Entries shown Block Start

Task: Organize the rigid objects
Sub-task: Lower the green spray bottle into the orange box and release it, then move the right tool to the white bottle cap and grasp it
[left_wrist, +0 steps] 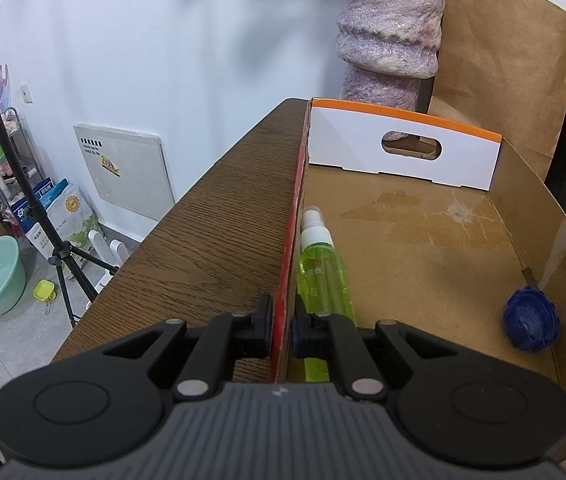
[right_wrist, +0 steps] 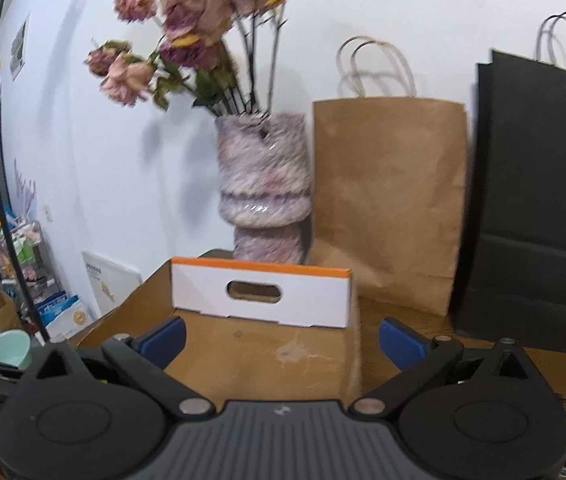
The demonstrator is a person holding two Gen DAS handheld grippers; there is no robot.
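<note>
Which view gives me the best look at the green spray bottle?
The left wrist view. There the green spray bottle lies in the box, along the red-edged wall that the shut left gripper clamps, white cap pointing away. The right wrist view shows the box floor but no bottle.

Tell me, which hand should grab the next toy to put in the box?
Probably the right. The right gripper is open and empty, while the left gripper is shut on the cardboard box wall, steadying it.

Green spray bottle, blue cap, brown cardboard box with orange-edged white end, mottled purple vase
</note>
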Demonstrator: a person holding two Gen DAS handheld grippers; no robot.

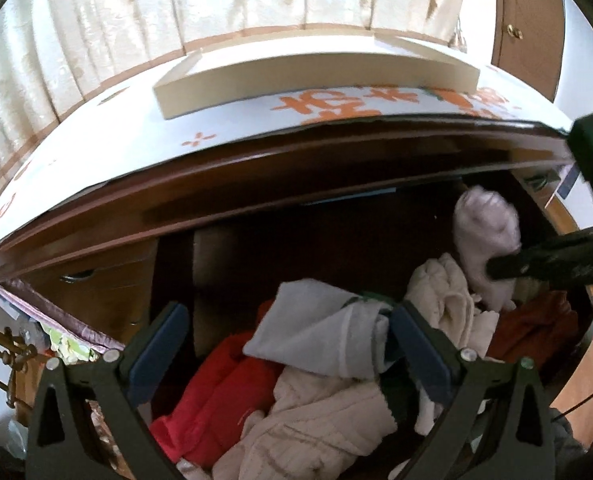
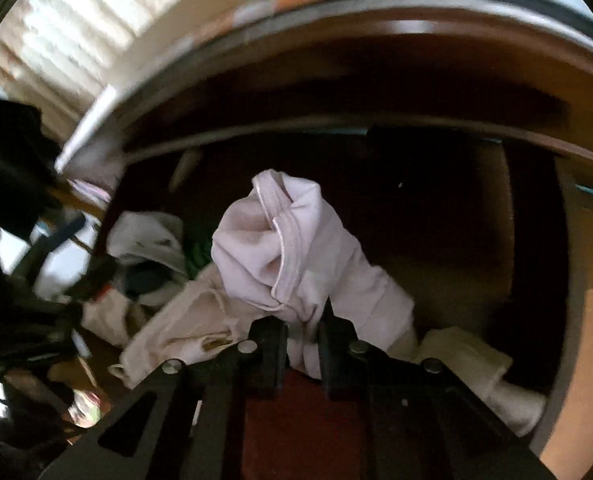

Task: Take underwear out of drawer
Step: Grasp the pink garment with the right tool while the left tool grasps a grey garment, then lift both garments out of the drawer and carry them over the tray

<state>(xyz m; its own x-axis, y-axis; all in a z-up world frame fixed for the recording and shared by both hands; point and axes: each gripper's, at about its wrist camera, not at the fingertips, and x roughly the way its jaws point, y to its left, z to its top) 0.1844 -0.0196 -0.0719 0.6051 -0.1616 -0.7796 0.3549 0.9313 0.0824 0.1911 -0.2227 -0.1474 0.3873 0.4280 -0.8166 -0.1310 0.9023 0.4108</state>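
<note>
Right gripper (image 2: pixel 304 330) clamped on pale pink underwear (image 2: pixel 292 248) above the drawer (image 1: pixel 256 216), left gripper (image 1: pixel 288 344) wide nearby; best lifted straight up, clear of neighbouring clothes.

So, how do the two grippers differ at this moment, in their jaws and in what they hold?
The right gripper is shut on the pale pink underwear and holds it raised above the pile; the left gripper stands wide open and holds nothing. The right gripper pinches its cloth at the bottom, while the left gripper only frames a grey garment lying in the drawer. Both point into the same open drawer.
</note>
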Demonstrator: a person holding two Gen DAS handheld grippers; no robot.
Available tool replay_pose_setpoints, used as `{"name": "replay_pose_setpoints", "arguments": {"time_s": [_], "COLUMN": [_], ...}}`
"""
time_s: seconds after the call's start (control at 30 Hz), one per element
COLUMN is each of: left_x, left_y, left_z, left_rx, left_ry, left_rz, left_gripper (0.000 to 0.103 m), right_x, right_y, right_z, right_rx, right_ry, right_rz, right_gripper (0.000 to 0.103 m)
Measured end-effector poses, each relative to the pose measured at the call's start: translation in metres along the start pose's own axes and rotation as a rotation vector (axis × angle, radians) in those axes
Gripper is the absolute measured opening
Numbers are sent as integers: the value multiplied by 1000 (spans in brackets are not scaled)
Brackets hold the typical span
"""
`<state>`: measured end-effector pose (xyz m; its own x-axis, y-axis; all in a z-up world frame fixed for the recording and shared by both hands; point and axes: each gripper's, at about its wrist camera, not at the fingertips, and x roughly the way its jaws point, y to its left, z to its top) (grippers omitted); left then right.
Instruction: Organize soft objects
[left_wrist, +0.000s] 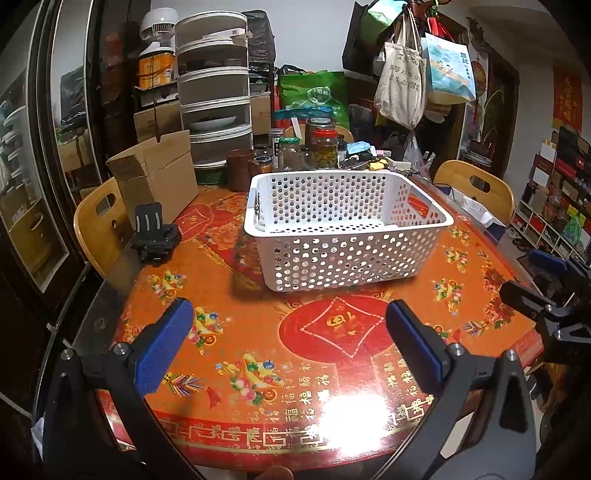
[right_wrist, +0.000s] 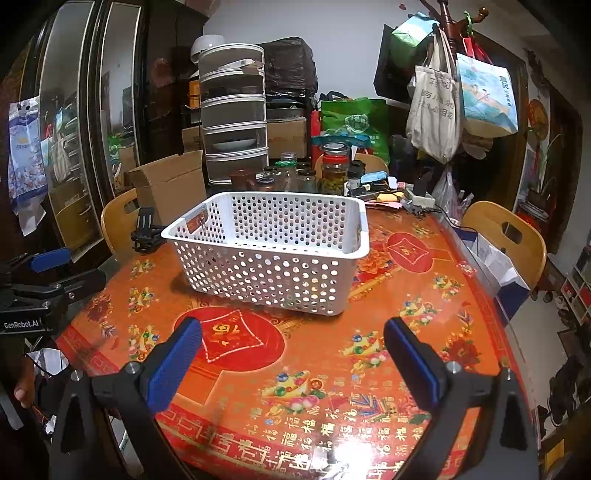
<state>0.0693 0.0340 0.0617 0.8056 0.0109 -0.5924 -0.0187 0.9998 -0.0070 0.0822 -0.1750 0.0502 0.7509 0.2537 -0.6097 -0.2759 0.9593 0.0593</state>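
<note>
A white perforated plastic basket stands on the round table with the red and orange patterned cloth. I see no soft objects inside it or on the cloth. My left gripper hovers over the near part of the table, open, its blue pads wide apart and empty. My right gripper is likewise open and empty, short of the basket. The right gripper also shows at the right edge of the left wrist view, and the left gripper at the left edge of the right wrist view.
Behind the basket stand glass jars, a brown pot, an open cardboard box and a tiered food cover. A black clamp mount lies at the table's left. Wooden chairs flank the table.
</note>
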Motion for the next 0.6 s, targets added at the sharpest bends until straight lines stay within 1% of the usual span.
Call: {"name": "replay_pose_setpoints", "arguments": {"time_s": [0.6], "left_x": [1], "left_y": [-3], "left_z": [-2], "left_rx": [3], "left_ry": [1], "left_rz": [-8], "left_gripper": [103], "right_x": [-3], "right_y": [-2], "right_z": [3], "right_rx": [11], "right_ry": [-4], "right_rz": [5], "right_gripper": [99]}}
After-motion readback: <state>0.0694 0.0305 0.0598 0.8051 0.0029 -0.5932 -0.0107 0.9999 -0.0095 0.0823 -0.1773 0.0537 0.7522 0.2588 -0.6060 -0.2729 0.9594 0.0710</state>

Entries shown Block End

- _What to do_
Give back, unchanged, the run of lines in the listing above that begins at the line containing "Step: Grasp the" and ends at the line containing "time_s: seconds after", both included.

- _Your solution_
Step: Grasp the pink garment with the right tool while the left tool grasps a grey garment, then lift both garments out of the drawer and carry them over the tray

<state>(xyz m; its own x-axis, y-axis; all in a z-up world frame fixed for the recording and shared by both hands; point and axes: each gripper's, at about its wrist camera, not at the fingertips, and x roughly the way its jaws point, y to its left, z to its top) 0.1844 -0.0196 -0.0719 0.6051 -0.1616 -0.7796 0.3549 0.9313 0.0824 0.1911 -0.2227 -0.1474 0.3873 0.4280 -0.8166 -0.1310 0.9023 0.4108</state>
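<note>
Right gripper (image 2: pixel 304 330) clamped on pale pink underwear (image 2: pixel 292 248) above the drawer (image 1: pixel 256 216), left gripper (image 1: pixel 288 344) wide nearby; best lifted straight up, clear of neighbouring clothes.

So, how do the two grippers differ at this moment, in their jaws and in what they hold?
The right gripper is shut on the pale pink underwear and holds it raised above the pile; the left gripper stands wide open and holds nothing. The right gripper pinches its cloth at the bottom, while the left gripper only frames a grey garment lying in the drawer. Both point into the same open drawer.
</note>
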Demonstrator: a person holding two Gen DAS handheld grippers; no robot.
Available tool replay_pose_setpoints, used as `{"name": "replay_pose_setpoints", "arguments": {"time_s": [_], "COLUMN": [_], ...}}`
"""
time_s: seconds after the call's start (control at 30 Hz), one per element

Nothing else belongs to this exercise.